Wat Bas zegt slaat volgens mij niet op een romp als de HR34 heeft: die vorm is, ongeacht gewicht, niet geschikt om te glijden. Dat die romp lichter is dan die van de Bav zal te maken hebben met dat de romp van de Bav forser is: hoger, van achter breder en “meer” opbouw. Gewoon meer m2 laminaat denk ik. Bij mij in de haven ligt er een: echt een enorm bakbeest voor haar lengte. Zal er straks een foto van maken.
Veel van die moderne, platte taartvormrompen, al of niet met snel uitziende (en vast ook wel effectieve) knikken in het vrijhoord halen niet hun potentie doordat er teveel in gebouwd is, waardoor deze te zwaar zijn om “los te trekken”
Ik heb zelf eerder een boot met (nog vrij gematigde) “platte romp” gevaren. Deze was getekend voor de Bénéteau Figaro en daar geleverd met (naast kiel) waterballast en de romp zo leeg mogelijk: geen zwaar houten tour-interieur maar open met wat sandwich panelen en een paar pijpkooien.

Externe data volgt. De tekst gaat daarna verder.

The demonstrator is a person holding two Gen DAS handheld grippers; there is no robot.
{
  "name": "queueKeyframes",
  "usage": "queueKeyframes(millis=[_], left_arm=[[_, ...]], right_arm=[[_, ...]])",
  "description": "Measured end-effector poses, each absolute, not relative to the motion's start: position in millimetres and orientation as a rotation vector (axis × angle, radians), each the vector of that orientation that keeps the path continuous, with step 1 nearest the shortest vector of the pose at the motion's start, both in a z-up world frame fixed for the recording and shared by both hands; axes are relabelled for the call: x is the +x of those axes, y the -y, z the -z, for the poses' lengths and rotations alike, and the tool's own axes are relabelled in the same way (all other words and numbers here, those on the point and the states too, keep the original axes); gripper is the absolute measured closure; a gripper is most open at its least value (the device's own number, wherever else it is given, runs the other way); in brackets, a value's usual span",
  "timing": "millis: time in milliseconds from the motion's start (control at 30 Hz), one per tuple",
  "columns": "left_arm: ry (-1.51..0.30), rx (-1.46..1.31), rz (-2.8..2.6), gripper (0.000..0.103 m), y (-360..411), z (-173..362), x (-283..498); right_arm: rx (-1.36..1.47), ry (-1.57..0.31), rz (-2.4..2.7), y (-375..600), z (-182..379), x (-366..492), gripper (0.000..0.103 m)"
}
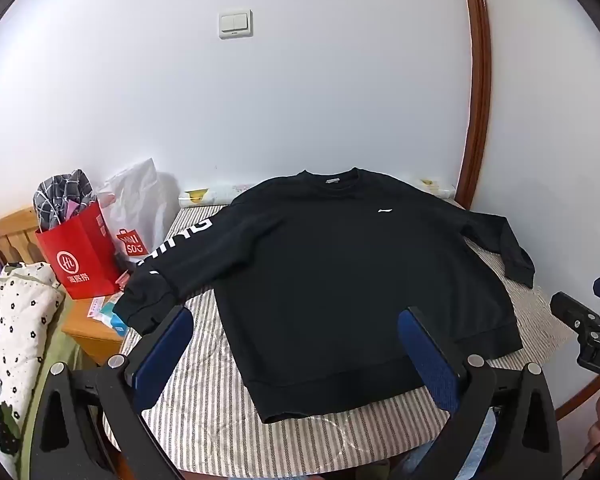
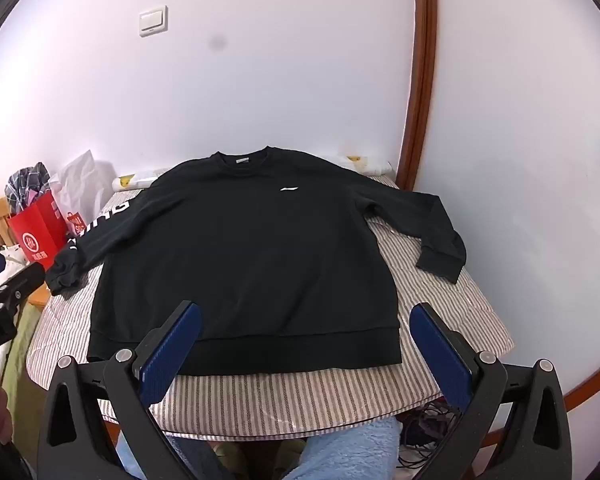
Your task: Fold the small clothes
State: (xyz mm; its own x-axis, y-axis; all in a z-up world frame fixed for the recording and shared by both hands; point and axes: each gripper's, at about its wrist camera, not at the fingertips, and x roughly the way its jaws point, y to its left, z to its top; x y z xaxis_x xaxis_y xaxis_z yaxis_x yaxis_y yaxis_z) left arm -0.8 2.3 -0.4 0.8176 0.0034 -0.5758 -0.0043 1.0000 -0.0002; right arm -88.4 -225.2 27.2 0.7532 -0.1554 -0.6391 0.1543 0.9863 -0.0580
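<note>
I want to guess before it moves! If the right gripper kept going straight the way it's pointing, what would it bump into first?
Most likely the black long-sleeved sweatshirt, near its bottom hem, lying flat on the striped table cover. The open right gripper tilts down toward it; exact depth is unclear.

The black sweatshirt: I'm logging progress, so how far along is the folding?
Done: the black sweatshirt lies spread flat, front up, on the striped cover, both sleeves out to the sides. In hand: nothing; the left gripper and right gripper hover open above the hem, gripping no cloth. Left: every fold, since neither sleeve nor the body is turned in yet.
</note>
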Motion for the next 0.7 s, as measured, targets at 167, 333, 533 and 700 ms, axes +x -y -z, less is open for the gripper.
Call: queueKeyframes(millis=[167, 333, 533, 700], left_arm=[[-0.59, 0.012, 0.006, 0.0, -1.9, 2.1, -4.2], [-0.602, 0.03, -0.01, 0.0, 2.0, 3.2, 0.7], [-0.59, 0.023, -0.001, 0.0, 3.9, -0.1, -6.9], [-0.581, 0.022, 0.002, 0.0, 2.8, -4.6, -8.4]], right_arm=[[-0.004, -0.699, 0.179, 221.7, -28.7, -89.2, 0.0], [0.013, -0.69, 0.172, 221.7, -37.5, -88.5, 0.0], [-0.001, -0.66, 0.154, 213.2, -45.0, -96.8, 0.0], [-0.003, -0.648, 0.151, 210.5, -48.4, -99.8, 0.0]])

Diezelfde romp is later helemaal grijs gemodificeerd voor oa de First 31.7 en drie of vier tour-Beneteau’s. Die van mij had een volwaardig houten interieur, grote brandstoftank, grote watertank, grote boiler, overbemeten motor, oven, gasinstallatie, kachel etc. Nog los van een gigantische bakskist die uitnodigt om gevuld te worden. Dat houdt zo’n romp wel in het water, waardoor de ooit bedoelde eigenschappen verborgen blijven onder een laag “vet”.
Zelfs een licht (de slimme niet de zwakke variant) gebouwde marginaal uitgerustte Pogo vaart anders met een volledige vakantieuitrusting aan boord.